Ensemble learning [9, 10] is combining multiple weak supervised models here to get a better and more comprehensive supervised model. Even if one weak classifier gets a wrong prediction, other weak classifiers can correct error back, so as to reduce variance or improve prediction results [11]. Combination strategies of ensemble learning can be formulated and edited according to different methods. Different methods have different results, and it will lead to differences in accuracy and generalization ability of ensemble effect. In order to improve the prediction accuracy and the generalization ability of models, this paper develops the combination strategy and proposes a parallel double-layer prediction model. The contribution of the model is as follows.

•
To satisfy different data sets, the base learner can be reselected according to actual data.
•
The model solves over fitting phenomenon of model with high prediction accuracy and improves generalization ability. A large number of experiments on various data sets have proved the accuracy and stability of the model.
•
Our method improves reliability of evaluation in aspect of credit evaluation, and provides partial support for agent intelligent inspection.

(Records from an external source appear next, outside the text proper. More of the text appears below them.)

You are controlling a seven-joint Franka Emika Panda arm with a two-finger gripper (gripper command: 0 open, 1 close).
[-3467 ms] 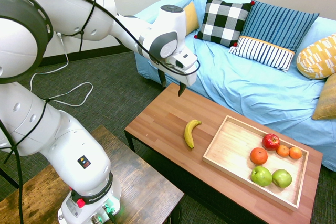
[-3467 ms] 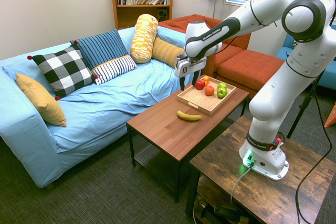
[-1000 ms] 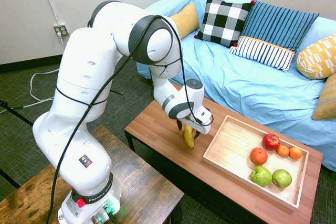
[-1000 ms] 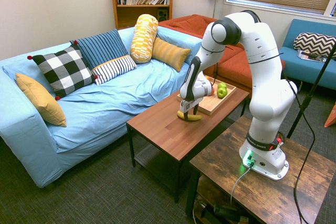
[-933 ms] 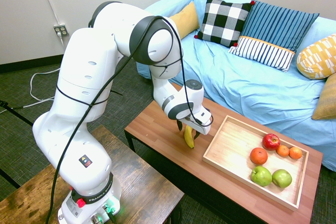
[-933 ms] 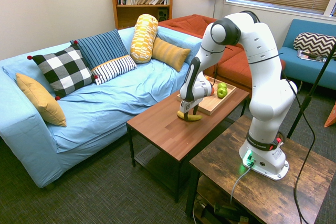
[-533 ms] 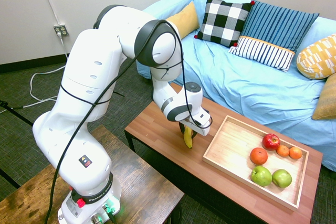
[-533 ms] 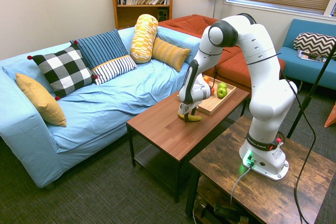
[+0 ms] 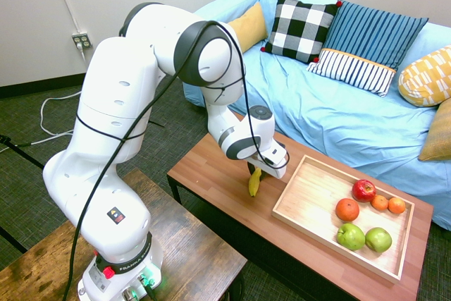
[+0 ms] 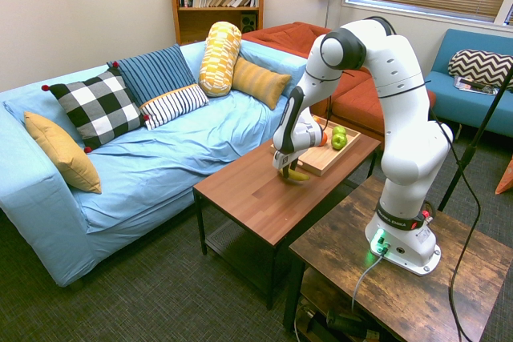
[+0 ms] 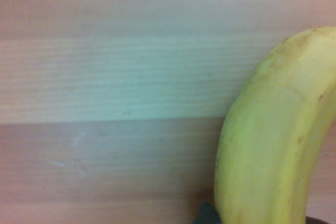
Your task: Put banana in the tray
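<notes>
The yellow banana (image 9: 254, 184) hangs tilted just above the reddish-brown table, with my gripper (image 9: 252, 171) shut on its upper part. From the other side the banana (image 10: 298, 175) pokes out below the gripper (image 10: 286, 170), close to the near end of the light wooden tray (image 10: 317, 167). In the first exterior view the tray (image 9: 310, 199) lies to the right of the gripper, its near half bare. The wrist view is filled on one side by the banana (image 11: 268, 145), over wood grain.
The tray's far half holds a red apple (image 9: 363, 189), an orange (image 9: 347, 209), two small oranges and two green apples (image 9: 350, 236). The table (image 9: 208, 163) stands before a blue sofa (image 9: 338, 118) with cushions. A darker side table (image 9: 183, 244) bears the arm.
The gripper came down from high above the table onto the banana, closed on it, and has now lifted it slightly; the banana no longer lies flat.
</notes>
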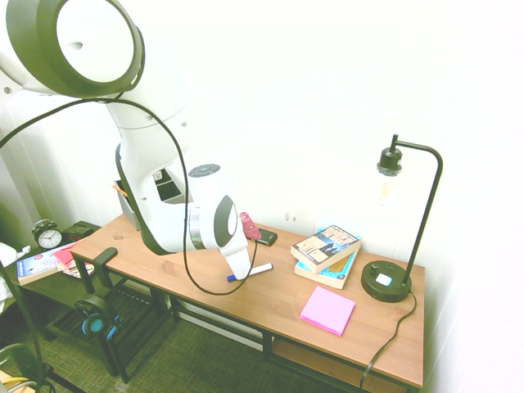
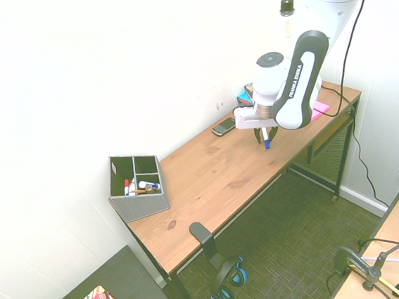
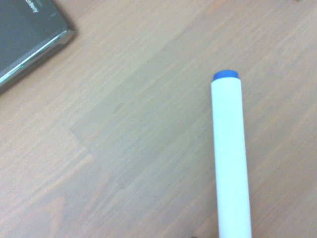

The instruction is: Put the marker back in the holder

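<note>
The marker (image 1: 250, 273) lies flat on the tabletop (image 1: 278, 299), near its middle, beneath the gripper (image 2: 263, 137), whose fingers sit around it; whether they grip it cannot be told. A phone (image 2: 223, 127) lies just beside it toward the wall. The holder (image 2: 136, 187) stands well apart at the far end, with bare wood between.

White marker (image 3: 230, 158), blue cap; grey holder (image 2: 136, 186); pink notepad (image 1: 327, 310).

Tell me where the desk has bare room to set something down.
The widest bare wood lies between the holder and the phone, out to the front edge of the desk. A smaller patch sits in front of the pink sticky pad. It is crowded around the books, the lamp base and the marker under the gripper.
</note>
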Tool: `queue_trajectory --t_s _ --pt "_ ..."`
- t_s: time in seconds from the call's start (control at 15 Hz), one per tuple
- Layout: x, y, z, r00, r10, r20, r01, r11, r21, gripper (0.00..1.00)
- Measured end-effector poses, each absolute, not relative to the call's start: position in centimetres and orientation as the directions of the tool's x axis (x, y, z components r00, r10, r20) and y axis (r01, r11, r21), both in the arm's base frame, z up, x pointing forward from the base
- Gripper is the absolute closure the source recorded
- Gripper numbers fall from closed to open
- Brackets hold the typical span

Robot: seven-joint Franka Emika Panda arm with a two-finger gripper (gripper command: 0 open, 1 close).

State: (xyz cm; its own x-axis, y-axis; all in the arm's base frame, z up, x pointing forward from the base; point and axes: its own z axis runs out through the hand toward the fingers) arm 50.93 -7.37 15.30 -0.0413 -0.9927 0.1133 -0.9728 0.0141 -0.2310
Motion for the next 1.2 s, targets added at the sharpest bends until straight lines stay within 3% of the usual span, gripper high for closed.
queue_trajectory --t_s 0.53,0.8,1.2 --pt "51.1 -7.4 15.7 -0.064 -0.995 0.071 -0.971 0.046 -0.233 1.00" --pt "52.4 -1.0 24.3 -0.075 -0.992 -0.103 -0.966 0.097 -0.238 1.00" --pt "56.3 4.3 36.3 -0.065 -0.886 -0.460 -0.990 0.116 -0.083 1.00"
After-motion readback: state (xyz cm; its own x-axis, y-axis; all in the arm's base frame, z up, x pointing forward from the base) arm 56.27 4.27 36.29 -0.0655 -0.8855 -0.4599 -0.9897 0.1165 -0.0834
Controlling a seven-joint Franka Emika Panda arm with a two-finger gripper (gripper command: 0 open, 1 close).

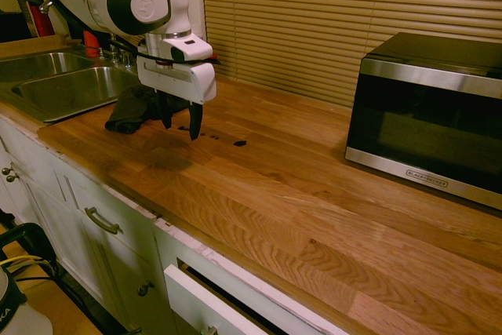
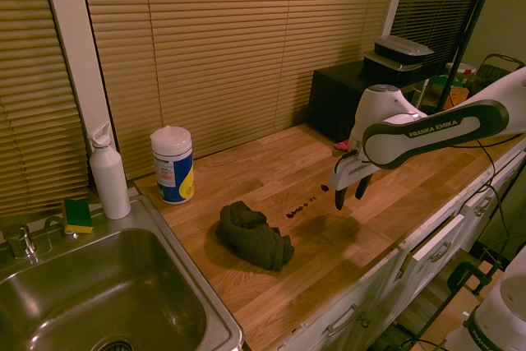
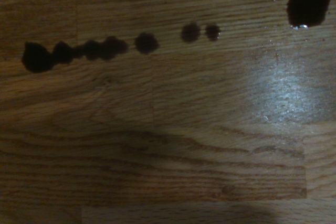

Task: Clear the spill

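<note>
The spill (image 3: pixel 105 48) is a broken trail of small dark blotches on the wooden countertop (image 1: pixel 314 194), with one larger blot (image 3: pixel 307 3) at its end. From outside, the spill (image 2: pixel 302 206) lies just right of a crumpled dark cloth (image 2: pixel 253 236). My gripper (image 2: pixel 349 196) hangs open just above the counter at the far end of the trail from the cloth, with nothing between its fingers. In the first exterior view the gripper (image 1: pixel 180 127) stands in front of the cloth (image 1: pixel 133 109), and the spill (image 1: pixel 239 143) shows just beside it.
A steel sink (image 1: pixel 63 88) lies beyond the cloth. A microwave (image 1: pixel 431 115) stands at the counter's other end. A wipes canister (image 2: pixel 173 164), a white bottle (image 2: pixel 108 174) and a sponge (image 2: pixel 78 215) sit by the blinds. A drawer (image 1: pixel 204 296) below is ajar.
</note>
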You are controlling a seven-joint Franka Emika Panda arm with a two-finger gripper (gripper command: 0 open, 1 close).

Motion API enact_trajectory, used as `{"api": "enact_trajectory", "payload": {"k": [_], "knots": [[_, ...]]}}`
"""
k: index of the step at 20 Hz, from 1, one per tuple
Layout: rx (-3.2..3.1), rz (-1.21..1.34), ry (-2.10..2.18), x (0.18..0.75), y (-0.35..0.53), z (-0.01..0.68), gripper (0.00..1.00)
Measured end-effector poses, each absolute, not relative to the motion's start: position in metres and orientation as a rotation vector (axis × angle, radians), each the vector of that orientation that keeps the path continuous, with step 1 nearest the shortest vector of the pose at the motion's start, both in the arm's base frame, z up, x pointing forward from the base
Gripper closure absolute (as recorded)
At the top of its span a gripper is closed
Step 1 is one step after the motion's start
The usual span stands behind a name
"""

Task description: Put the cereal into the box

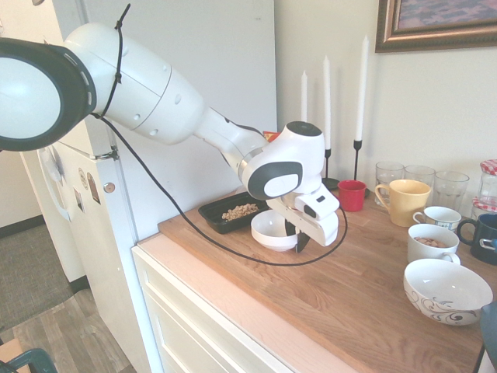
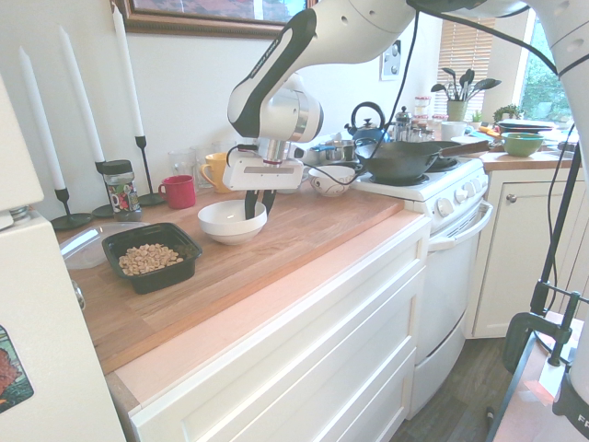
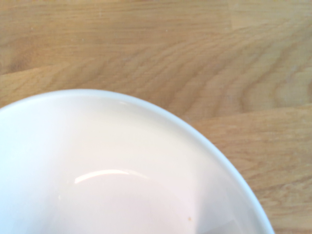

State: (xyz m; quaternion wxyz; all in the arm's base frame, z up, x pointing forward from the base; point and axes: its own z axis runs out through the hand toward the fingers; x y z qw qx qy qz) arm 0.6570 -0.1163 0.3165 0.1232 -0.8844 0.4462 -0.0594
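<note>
The cereal lies as a small tan heap inside the black box, which sits on the wooden counter near its end by the white fridge. In the first exterior view the same box shows behind the arm, with the cereal in it.

A white bowl stands upright on the counter just beside the box, apart from it. The hand points steeply down over the bowl's far rim, its dark fingers straddling the rim, one inside and one outside. Whether they pinch the rim or stand slightly off it I cannot tell. In the first exterior view the hand sits at the bowl's near edge.

The wrist view is filled by the bowl's smooth inside, which looks empty, over the wood grain of the counter.

Behind the box stand tall white candles in black holders, a small jar and a red cup. Further along are a yellow mug, glasses, a patterned bowl and a dark pan on the stove
</note>
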Motion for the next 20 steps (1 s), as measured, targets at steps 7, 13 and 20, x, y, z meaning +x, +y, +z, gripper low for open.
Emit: {"api": "enact_trajectory", "payload": {"k": [7, 13, 20], "knots": [[-2.616, -0.190, 1.276, 0.658, -0.115, 0.315, 0.00], [-2.655, -0.268, 1.238, 0.662, -0.106, 0.331, 0.00], [-2.672, -0.365, 1.201, 0.659, -0.091, 0.381, 0.00]]}}
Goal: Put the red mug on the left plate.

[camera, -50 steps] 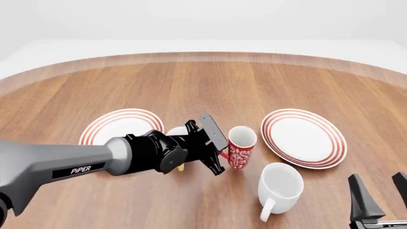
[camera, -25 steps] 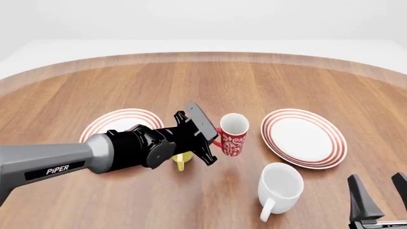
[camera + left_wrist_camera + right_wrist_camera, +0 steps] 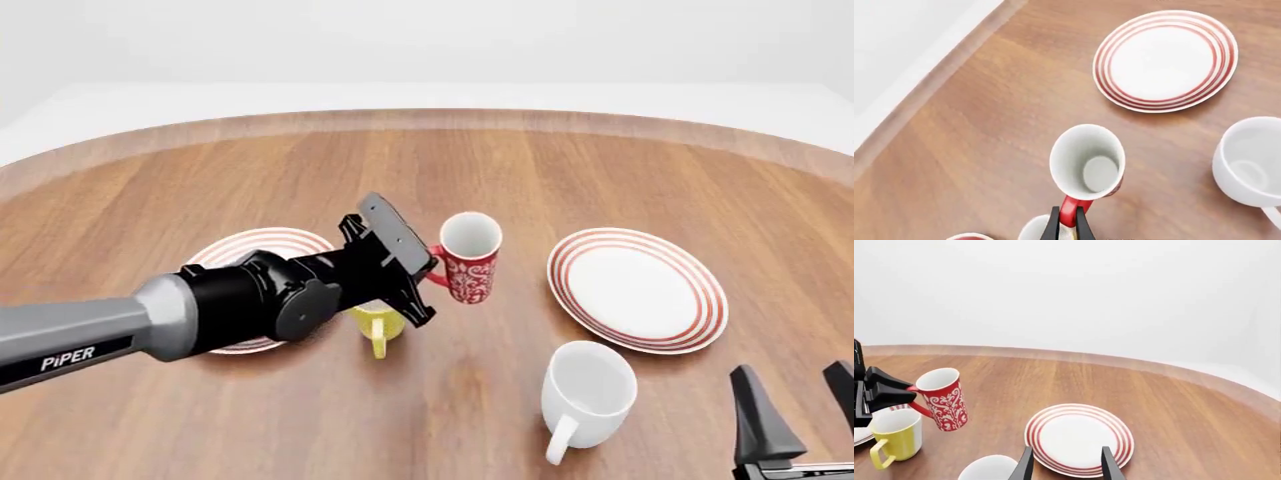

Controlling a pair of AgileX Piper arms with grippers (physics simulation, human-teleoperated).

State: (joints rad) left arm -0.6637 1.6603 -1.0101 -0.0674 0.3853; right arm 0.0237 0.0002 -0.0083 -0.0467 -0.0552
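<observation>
The red mug [image 3: 470, 262], red with a white floral pattern, hangs above the table, slightly tilted. My left gripper [image 3: 430, 276] is shut on its red handle [image 3: 1069, 209]. In the left wrist view I look down into the mug's white inside [image 3: 1089, 162]. The left plate [image 3: 238, 258], white with red rings, lies to the mug's left and is mostly hidden under my left arm. The right wrist view shows the red mug [image 3: 945, 399] held clear of the wood. My right gripper [image 3: 795, 415] is open and empty at the near right edge.
A yellow mug [image 3: 378, 326] stands just below my left gripper, near the left plate's right edge. A plain white mug [image 3: 587, 392] stands near the front. The second ringed plate [image 3: 638, 290] lies to the right. The round table's far edge [image 3: 427, 118] is well beyond.
My left gripper has lifted the red mug and carried it left and away from me, towards the left plate. The yellow mug has come into view beneath. The right arm has not moved.
</observation>
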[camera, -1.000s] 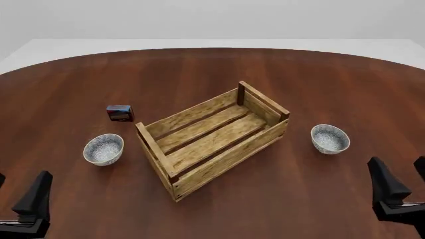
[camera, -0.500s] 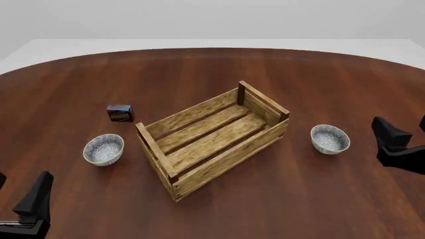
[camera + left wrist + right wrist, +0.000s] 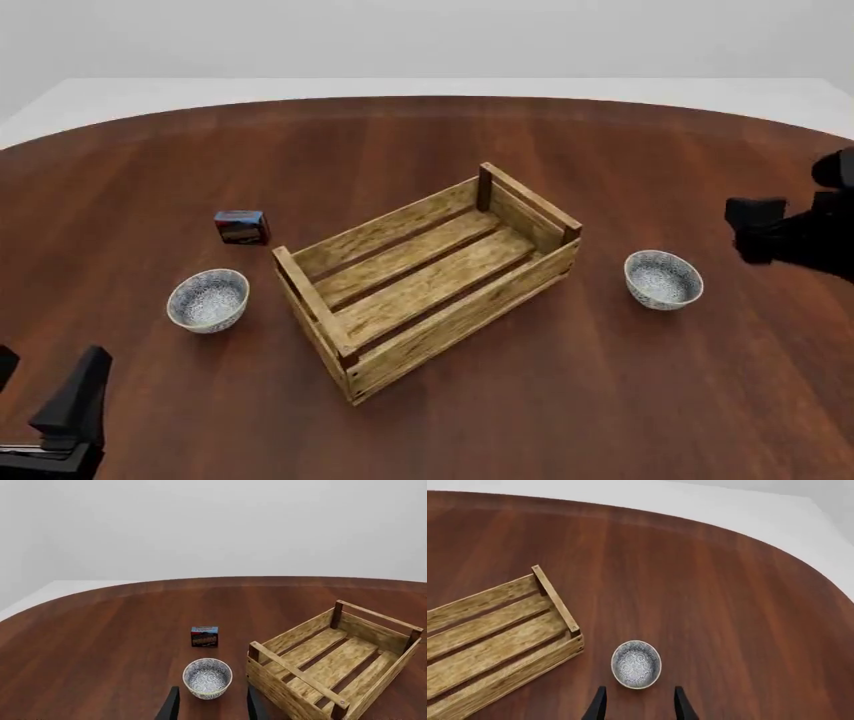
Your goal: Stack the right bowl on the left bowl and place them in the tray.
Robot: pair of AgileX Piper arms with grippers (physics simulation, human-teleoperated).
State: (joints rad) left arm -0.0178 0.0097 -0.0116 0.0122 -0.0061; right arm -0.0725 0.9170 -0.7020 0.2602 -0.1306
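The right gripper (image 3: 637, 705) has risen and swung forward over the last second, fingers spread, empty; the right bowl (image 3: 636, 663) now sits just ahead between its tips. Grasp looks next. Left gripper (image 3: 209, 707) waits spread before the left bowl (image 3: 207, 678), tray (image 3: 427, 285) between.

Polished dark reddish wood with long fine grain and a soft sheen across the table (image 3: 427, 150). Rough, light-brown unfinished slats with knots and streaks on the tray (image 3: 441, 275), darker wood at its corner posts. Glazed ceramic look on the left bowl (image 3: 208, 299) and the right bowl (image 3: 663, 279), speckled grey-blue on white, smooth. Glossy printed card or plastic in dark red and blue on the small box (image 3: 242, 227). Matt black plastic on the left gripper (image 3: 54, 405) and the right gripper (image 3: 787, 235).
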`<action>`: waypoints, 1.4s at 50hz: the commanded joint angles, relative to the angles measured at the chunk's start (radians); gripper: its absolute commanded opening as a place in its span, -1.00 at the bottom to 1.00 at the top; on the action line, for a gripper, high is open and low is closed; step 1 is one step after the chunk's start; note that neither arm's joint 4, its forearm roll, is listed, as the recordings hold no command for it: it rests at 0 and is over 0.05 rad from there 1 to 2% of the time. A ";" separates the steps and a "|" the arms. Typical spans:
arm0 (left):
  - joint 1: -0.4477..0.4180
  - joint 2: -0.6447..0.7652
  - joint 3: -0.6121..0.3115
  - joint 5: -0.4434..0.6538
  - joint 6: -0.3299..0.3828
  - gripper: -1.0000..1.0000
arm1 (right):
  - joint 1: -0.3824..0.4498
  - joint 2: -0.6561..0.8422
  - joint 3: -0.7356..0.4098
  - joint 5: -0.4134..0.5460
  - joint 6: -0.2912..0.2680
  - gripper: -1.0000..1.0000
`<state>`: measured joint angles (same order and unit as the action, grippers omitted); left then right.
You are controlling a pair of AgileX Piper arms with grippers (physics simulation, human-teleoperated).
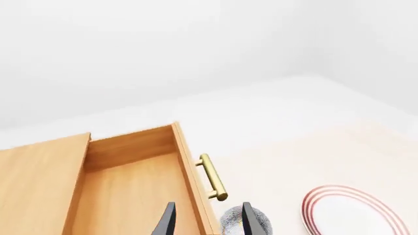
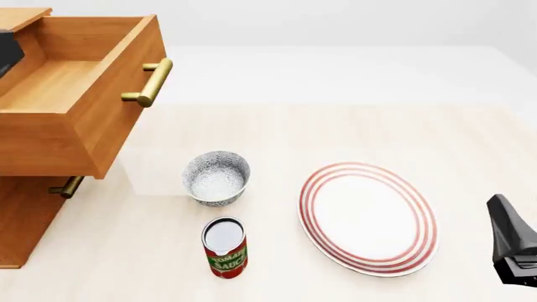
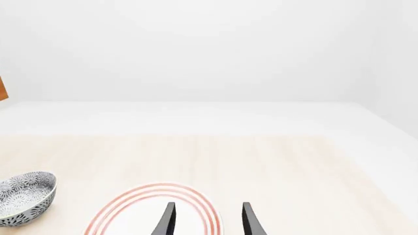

The other parts of this paper are as follows. Section 2 reviews related researches on credit evaluation. In Section 3, the methods are given and the parallel double-layer prediction model is established. In Section 4, we carry out experimental verification and analysis. Finally, we present conclusions and look forward to the future work.
2. Related work

There are a lot of work on credit scoring before, most of them use regression prediction algorithms in machine learning or neural network to predict, such as Support Vector Machine (SVM), Back Propagation (BP) neural network and so on. Through literature review, current credit evaluation methods mainly include single traditional algorithms, neural network methods and integrated learning methods.

2.1 Traditional single algorithm

Fan et al. [12] proposed a credit scoring model of support vector machine, it was based on premature convergence index and adaptive mutation partial swarm optimization, which solved the premature convergence problem of traditional particle swarm optimization. Hu et al. [13] proposed a credit rating evaluation method for commercial websites based on Weighted Support Vector Machine (WSVM), and associated it with website construction time. Maldonado et al. [14] proposed two formulations based on Support Vector Machines for simultaneous classification and feature selection that explicitly incorporated attribute acquisition costs. Niu et al. [15] used smote algorithm to optimize the model and improve the evaluation performance of the model, evaluated and analyzed the complex credit risk of online lending. Junior et al. [16] evaluated applicability of dynamic selection technique to credit scoring problem, and proposed a method to reduce the number of K-Nearest Neighbors (RMKNN). This method improved the latest level of the local region of dynamic selection technique for defining imbalanced credit scoring data sets. Zhang et al. [17] mentioned two typical variants of the integrated Decision tree (DT) method, Random Forest (RF) and Gradient Boosting Decision Tree (GBDT), have been used in recent credit scoring studies.

2.2 Neural network method

Hu et al. [18] used particle swarm optimization to train BP neural network and improved existing algorithm. By changing the speed of particle search in the weight space, the mean square error of network output was gradually reduced. Li et al. [19] improved optimal segmentation algorithm, applied it to the training of Radical Basis Function (RBF) neural network parameters to realize the adaptive selection of the number of hidden nodes and established credit rating model. Pławiak et al. [20] proposed a Deep Genetic Hierarchical Network Learning (DGHNL) method, the novelty of the method depended on appropriate information flow and fusion.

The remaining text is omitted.